# Spiced up the shop!



## ACP (Jan 24, 2009)

I helped my buddy tear out his basement on his old house. It had tongue and groove pine car siding on the walls and we tore all of that out and loaded it up in his trailer and brought it to my house. After a day of carefully removing nails I ripped off the tongues and grooves from 7 1/4" down to 6 1/4". I only hit nails once and ruined one rip blade. It was getting old and tired anyways so oh well. I then stacked up my dado blade and cut 1/2" rabbets on the edges and ends and shiplapped the boards up on my shops west wall. I think it really warmed it up. I put up some of my old tools. I am going to add a few more. Some Marine propoganda of course and my clock. I plan to leave that wall clean other than some old school decorations. This is not as much a woodworking project as a gloat. 
I also got two of the old school heavy duty screwdrivers like garret wade is reproducing for my efforts and have enough pine left over to carside one more wall or make a whole lot of rustic pine projects. Not bad for 5 hours work. I'd say I was able to reclaim about 250-300 bft of pine in all. Reusing it instead of trashing it makes it all the better.

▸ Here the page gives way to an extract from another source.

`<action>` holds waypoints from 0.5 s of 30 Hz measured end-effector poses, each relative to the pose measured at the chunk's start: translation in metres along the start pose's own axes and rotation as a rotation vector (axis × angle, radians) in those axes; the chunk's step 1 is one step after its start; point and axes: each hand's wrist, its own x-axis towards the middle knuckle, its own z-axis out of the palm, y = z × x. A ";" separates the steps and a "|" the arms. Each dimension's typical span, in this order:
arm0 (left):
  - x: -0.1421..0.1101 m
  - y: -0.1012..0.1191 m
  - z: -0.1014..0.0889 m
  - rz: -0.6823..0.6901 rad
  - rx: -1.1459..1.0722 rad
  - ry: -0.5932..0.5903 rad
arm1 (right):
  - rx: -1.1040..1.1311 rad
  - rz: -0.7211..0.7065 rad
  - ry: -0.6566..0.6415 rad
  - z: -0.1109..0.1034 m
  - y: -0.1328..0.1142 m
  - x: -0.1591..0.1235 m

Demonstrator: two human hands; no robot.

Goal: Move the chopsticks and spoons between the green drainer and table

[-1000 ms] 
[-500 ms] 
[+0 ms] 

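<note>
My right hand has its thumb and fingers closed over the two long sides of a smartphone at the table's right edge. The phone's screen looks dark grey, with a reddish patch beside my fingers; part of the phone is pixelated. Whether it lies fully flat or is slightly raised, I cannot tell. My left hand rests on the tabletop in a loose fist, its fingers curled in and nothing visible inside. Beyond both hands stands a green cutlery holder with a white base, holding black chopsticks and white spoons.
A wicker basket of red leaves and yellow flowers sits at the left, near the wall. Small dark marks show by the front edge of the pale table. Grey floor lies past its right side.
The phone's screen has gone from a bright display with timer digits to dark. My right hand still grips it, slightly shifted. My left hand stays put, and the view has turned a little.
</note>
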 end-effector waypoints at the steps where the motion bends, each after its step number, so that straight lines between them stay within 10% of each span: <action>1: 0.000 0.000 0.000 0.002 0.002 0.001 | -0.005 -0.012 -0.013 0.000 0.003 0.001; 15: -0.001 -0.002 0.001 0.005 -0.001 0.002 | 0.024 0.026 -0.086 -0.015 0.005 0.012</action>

Total cost: $30.00 for a replacement rip blade
$ 5.00 worth of nails.
Five hours of demolition labor. (Is that really work?)

Thanks for looking.


----------



## tcleve4911 (Dec 16, 2006)

Great job on the reclaim, AC.
You're right. It makes that wall look a lot better than just sheetrock.

One word of caution from someone who has lived in a pine clad house before.....be careful about using too much of it. It absorbs light and can make that nice, bright shop of yours very dark in a hurry.

Great display wall


----------



## toolferone (Feb 21, 2012)

Very nice addition to the shop, and the price was perfect.:thumbsup:


----------



## firemedic (Dec 26, 2010)

Nice, ACP! Looks just right for a shop!

~tom "Ignorance is not a lack of intelligence - it's a lack of know-how"


----------



## Kenbo (Sep 16, 2008)

Very nice ACP. Gives it that country cottage look. I like it.


----------



## cabinetman (Jul 5, 2007)

tcleve4911 said:


> Great job on the reclaim, AC.
> You're right. It makes that wall look a lot better than just sheetrock.
> 
> One word of caution from someone who has lived in a pine clad house before.....be careful about using too much of it. It absorbs light and can make that nice, bright shop of yours very dark in a hurry.
> ...


+1.:yes: It does look great. You can hang stuff anywhere. If you want to lighten it up a white pickling application works pretty good.










 







.


----------



## Carvel Loafer (Dec 31, 2011)

Looks great, another stack of wood saved from the fire!

:thumbsup:


----------



## Billy De (Jul 19, 2009)

Way to go AC looking good.:yes::thumbsup::thumbsup:


----------



## Fsucraigk (Nov 4, 2011)

Looks good!


----------



## jstange2 (Dec 5, 2010)

Very nice wall!!


----------



## Paul W Gillespie (Jul 7, 2011)

Another +1 on the looks good count.


----------



## rayking49 (Nov 6, 2011)

Very nice, and it's not propaganda, jut the truth! Semper Fi!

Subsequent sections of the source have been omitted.